Every week I post an overview on what’s been happening in the mobile (browsing) world and is relevant to Mozilla.
- Android tablet sales reached 10.5 million units in Q4 of 2011 and accounted for 39% of global tablet market
- 5 – 6 million Kindle Fire tablets were sold in Q4 2011, but not generating profits for Amazon
- Apple might have become the top smartphone producer in Q4 2011, in close competition with Samsung
- The European Commission opened a formal investigation into Samsung’s use of its rights to essential 3G wireless patents
- ARM had very good results in Q4 2011, but facing increased competition from Intel
- Open WebOS 1.0 to be released in September
- Nokia celebrated the sale of the 1.5 billionth Series 40 phone
- A bill concerning the installation of monitoring software on mobile phones by carriers and OEMs has been proposed in the US
Android tablets sales tripled in Q4 of 2011 to 10.5 million units, compared to the same period last year, and accounted for 39% of global tablet shipments worldwide, leaving a share of 57% to the iPad, reveals a report by Strategy Analytics. Q4 numbers put total 2011 tablet sales at 66.9 million, a 260% increase on 2010. In 2012 it is expected that the segment will grow further, to 104 million units shipped, and the trend of Android capturing more marketshare at the expense of iOS will continue, bringing both platforms closer to a 45% part of the market for the whole year.
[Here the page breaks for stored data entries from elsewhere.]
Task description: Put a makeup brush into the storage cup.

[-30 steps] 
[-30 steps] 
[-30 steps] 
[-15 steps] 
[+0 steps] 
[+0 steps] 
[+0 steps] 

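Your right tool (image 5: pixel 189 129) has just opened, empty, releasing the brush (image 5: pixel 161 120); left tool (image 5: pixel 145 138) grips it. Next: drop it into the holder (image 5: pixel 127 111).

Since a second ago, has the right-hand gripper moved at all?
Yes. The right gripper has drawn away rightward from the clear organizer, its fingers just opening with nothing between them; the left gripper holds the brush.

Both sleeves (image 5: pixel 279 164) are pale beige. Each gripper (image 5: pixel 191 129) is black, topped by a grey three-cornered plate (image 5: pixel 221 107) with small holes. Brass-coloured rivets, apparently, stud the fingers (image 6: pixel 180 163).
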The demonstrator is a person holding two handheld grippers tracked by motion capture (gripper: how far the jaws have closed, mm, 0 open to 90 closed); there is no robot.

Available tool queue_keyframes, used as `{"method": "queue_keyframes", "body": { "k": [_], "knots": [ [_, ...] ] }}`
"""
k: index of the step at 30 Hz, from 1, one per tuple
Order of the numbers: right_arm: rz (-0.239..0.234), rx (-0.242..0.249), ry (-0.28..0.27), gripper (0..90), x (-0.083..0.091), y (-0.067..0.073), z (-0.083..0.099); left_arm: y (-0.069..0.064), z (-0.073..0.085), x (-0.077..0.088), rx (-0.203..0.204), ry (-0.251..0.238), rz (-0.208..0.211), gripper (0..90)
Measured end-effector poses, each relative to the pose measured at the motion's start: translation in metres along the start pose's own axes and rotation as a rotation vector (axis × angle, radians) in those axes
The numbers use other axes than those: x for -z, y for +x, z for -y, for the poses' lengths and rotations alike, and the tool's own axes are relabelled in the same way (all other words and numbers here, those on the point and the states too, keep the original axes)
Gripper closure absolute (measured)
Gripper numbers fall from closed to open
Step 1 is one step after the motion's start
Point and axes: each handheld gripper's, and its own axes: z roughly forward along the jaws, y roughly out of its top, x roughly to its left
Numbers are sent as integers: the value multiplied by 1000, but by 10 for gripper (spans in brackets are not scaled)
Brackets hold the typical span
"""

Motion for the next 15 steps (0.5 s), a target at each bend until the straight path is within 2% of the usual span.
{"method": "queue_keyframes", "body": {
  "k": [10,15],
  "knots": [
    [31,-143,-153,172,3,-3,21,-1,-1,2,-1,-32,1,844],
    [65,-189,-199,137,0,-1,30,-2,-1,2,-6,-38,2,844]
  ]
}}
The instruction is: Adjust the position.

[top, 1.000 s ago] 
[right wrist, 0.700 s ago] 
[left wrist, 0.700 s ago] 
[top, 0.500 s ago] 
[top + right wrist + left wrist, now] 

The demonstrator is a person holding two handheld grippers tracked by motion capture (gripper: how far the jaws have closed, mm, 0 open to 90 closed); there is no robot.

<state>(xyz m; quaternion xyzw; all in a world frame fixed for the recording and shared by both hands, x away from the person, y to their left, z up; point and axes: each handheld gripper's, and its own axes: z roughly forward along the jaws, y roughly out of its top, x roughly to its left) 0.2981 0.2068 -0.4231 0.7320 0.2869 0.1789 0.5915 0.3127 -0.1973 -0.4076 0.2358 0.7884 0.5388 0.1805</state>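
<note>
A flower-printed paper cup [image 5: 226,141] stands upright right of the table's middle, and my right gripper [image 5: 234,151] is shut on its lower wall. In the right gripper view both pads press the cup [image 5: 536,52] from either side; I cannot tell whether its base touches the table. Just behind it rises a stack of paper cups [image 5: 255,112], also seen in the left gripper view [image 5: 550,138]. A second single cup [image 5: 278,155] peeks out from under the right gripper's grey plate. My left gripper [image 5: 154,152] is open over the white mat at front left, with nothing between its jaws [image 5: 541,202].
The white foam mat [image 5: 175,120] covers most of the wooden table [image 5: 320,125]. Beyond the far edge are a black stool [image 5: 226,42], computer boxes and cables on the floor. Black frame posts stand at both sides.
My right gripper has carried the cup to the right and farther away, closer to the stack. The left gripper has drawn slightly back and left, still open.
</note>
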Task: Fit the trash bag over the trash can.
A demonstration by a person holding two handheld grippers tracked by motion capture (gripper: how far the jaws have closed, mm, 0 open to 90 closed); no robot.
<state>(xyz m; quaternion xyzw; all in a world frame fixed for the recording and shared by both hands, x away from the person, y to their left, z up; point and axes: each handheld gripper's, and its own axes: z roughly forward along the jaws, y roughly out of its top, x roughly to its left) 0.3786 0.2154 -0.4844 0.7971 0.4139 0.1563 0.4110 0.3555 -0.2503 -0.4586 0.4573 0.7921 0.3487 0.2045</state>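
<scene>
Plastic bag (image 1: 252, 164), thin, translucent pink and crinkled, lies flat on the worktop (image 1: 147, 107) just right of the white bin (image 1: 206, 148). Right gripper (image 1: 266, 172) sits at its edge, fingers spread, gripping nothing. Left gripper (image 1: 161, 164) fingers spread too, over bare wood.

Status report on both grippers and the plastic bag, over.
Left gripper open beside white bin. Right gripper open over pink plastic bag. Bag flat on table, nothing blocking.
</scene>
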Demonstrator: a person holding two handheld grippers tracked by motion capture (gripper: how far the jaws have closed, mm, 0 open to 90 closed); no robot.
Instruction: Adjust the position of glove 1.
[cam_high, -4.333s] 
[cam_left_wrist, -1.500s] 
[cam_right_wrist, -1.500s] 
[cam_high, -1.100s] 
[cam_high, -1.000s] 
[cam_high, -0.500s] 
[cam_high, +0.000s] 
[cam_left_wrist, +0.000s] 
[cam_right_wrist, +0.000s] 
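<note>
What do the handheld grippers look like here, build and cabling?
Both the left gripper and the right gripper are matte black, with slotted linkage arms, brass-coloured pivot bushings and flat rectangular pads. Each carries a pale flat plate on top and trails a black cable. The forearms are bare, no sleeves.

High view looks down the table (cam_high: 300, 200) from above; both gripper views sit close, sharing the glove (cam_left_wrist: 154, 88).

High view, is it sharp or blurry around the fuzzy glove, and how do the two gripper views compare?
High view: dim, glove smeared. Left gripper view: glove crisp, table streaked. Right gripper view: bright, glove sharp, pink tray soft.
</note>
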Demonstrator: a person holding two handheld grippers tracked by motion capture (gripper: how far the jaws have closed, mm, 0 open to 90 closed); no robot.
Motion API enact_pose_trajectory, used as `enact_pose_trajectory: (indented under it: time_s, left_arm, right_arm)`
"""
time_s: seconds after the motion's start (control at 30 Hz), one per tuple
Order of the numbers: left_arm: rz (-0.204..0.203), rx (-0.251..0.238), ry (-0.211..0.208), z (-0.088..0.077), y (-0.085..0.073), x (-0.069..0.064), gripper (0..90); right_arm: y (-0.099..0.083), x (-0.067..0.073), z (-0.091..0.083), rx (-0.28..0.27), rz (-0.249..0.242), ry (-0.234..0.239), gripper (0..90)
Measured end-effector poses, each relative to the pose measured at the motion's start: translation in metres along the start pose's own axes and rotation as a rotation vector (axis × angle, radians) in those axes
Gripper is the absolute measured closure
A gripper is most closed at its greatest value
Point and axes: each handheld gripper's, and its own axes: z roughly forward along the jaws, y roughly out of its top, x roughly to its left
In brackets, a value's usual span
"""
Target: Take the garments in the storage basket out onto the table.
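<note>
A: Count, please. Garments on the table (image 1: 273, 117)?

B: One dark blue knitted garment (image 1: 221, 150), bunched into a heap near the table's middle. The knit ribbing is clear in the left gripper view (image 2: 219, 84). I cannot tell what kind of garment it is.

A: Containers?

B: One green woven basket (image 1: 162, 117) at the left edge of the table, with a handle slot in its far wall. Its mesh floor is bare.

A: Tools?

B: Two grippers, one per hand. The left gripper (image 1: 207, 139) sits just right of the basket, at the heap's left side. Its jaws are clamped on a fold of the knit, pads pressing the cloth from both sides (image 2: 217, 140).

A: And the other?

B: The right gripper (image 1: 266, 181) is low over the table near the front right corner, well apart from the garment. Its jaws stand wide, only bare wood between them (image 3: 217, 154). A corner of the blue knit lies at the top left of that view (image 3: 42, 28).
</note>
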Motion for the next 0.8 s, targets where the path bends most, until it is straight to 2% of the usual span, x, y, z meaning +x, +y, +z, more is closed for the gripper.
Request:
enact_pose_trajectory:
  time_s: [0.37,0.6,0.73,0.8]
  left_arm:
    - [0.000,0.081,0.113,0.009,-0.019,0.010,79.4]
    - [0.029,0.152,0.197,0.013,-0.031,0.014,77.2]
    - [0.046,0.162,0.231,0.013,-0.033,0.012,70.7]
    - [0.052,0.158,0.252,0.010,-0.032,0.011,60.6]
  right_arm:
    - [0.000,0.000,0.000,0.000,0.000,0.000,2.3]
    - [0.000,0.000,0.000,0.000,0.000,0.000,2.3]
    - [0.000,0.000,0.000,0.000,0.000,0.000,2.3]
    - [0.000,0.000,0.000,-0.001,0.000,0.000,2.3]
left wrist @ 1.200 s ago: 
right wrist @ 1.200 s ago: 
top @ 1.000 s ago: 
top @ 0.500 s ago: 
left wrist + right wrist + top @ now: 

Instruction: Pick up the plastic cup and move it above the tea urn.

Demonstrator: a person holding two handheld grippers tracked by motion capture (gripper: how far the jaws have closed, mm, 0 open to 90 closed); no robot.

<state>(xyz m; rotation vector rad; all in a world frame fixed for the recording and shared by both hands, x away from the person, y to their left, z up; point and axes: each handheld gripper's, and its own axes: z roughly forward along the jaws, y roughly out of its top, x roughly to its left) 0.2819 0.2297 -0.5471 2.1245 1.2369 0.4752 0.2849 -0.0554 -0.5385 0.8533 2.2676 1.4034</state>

Kindle Fire sales are estimated to have reached 5 – 6 million units in Q4 of 2011. Amazon’s revenues for Q4 were lower than analyst estimates and profits declined, partly caused by the successful launch of the Kindle Fire tablet, which is sold by the company at a loss. Amazon’s media sales for North America increased only by 8%, signaling a limited effect of the tablet’s addition to the company’s offering of consumption devices, and raising concerns over the long-term feasibility of Amazon’s strategy to compensate selling the Kindle Fire at a loss and expecting to turn it profitable with media sales on the device.
Apple might have become the top smartphone producer in Q4 2011, snatching the place from Samsung, who held it for Q3, and reverting to the position it held in Q2. There were 37 million iPhones shipped between October and December of last year and an estimated 36.5 million smartphones produced by Samsung. Due to the fact that the Korean company does not share the exact number of shipments in its reports and the small difference between Apple’s reporting and analyst estimations, the top smartphone OEM for Q4 of last year cannot be clearly established.
The European Commission opened a formal investigation into Samsung’s use of its rights to essential 3G wireless patents that could have been used to “distort competition in European mobile device markets”. The results of the investigation might affect current litigation between Samsung and Apple in various European courts concerning patent law and which could influence sales of iPads and Samsung Galaxy tablets across the EU.
ARM announced very good results for Q4 of 2011, with profits raising by 45%. Its success is favoured by the continuous boom in shipments of smartphones and tablets across the world, a market which is only emerging and which buys royalties for the company’s Cortex-A instruction set. For the next quarter ARM will likely see more technology companies buy licenses, as more of the desktop technology producers enter the mobile market, but it also faces stronger competition from Intel, who recently announced a partnership with Motorola.
Nokia announced last week the sale of its 1.5 billionth Series 40 – based mobile phone. Considered a hybrid between a smartphone and feature phone platform, because of its support of touch screen, Web browsing and app support, the S40 embedded software platform is currently running on more than 700 million mobile phones across the world.
A bill concerning the installation of monitoring software on mobile phones by carriers and OEMs has been proposed in the US, following the controversy around Carrier IQ, a software discovered on smartphones that had the ability to transmit all activity to a third-party. The proposed bill requires that consumers are notified about any monitoring software present on their devices and are asked for consent previous to collecting and transmitting information from the phones.